I tried a few Tolkieny things, but all of them were taken (Honestly, only tried Goldberry and Eowyn) . . . I wasn't sure what to put because my name is sort of Tolkieny and sort of my own (HLG's were my initials before I got married). I had used this name before as a pen-name for somethings in high school. I like my name fine for people talking to me but Heidi simply isn't a fantasy writer name in my opinion. Erin and Robin and Elizabeth and Mercedes are fantasy writer names. I know you can be a fantasy writer without a fantasy writer's name. I saw a fantasy writer named something like Mandy the other day and that is definitely not what I consider a good fantasy writer name . . . but too me Heidi is a name for children's books and craft instruction books. It's just too sweet and I expect a Heidi to have braids and dance around with goats on a sunny Swiss mountainside. 
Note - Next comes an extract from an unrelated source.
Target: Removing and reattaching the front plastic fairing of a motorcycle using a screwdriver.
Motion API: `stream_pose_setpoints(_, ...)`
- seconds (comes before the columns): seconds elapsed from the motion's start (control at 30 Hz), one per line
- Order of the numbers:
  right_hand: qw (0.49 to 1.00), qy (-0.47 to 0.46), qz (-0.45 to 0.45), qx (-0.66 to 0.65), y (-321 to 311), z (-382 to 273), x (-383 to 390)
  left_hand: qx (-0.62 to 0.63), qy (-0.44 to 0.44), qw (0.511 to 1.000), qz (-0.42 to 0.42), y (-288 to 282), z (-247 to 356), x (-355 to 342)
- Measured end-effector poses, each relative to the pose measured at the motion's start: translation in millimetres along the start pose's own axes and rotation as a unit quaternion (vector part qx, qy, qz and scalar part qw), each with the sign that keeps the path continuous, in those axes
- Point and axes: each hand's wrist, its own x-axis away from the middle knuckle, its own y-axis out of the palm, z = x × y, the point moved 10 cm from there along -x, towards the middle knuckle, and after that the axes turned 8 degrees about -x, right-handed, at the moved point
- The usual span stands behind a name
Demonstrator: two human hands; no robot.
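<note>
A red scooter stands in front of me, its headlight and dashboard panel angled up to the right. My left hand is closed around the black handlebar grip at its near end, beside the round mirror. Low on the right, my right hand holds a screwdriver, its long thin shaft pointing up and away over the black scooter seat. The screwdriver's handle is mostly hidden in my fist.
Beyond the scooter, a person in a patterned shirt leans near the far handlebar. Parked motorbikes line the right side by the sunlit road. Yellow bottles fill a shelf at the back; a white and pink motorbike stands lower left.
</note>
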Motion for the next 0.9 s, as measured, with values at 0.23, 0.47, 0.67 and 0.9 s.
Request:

And, not being a feminist, I planned to marry and take my husband's name someday even at this point and so I figured I shouldn't get too attached to the G part of my name. And Strider was so amazing . . .

Initials are very fantasy writerish.

I almost clicked the because I used it before option because I think I used this name on one other forum before I joined this one, but I also never posted on that forum. Something about Star Wars when I was first discovering the interweb (as House and my husband both call it). 

Even now I'm not sure if I got published if I would go by H. L. G. Burke, H L G Strider, H L Burke, H. Garrett-Burke, H. Lyn Burke . . . 

Oh well. 

Lyn is a fantasy writer name.


----------



## Firawyn

How about HG Burke? I have a friend who, when she married, changed her middle name to what her maiden name was...come to think about it I don't even recall what her original middle name was...


----------



## HLGStrider

Ah, but Lyn is almost more of a family name than Garrett. My grandma, mother, both my sisters, and one of my aunts and one of my cousins all have that middle name. .. ironically, my aunt with the middle name is my aunt by marriage. She just happened to have the same middle name (fairly common I guess) though she spells it with two n's and so does the cousin who is her daughter. 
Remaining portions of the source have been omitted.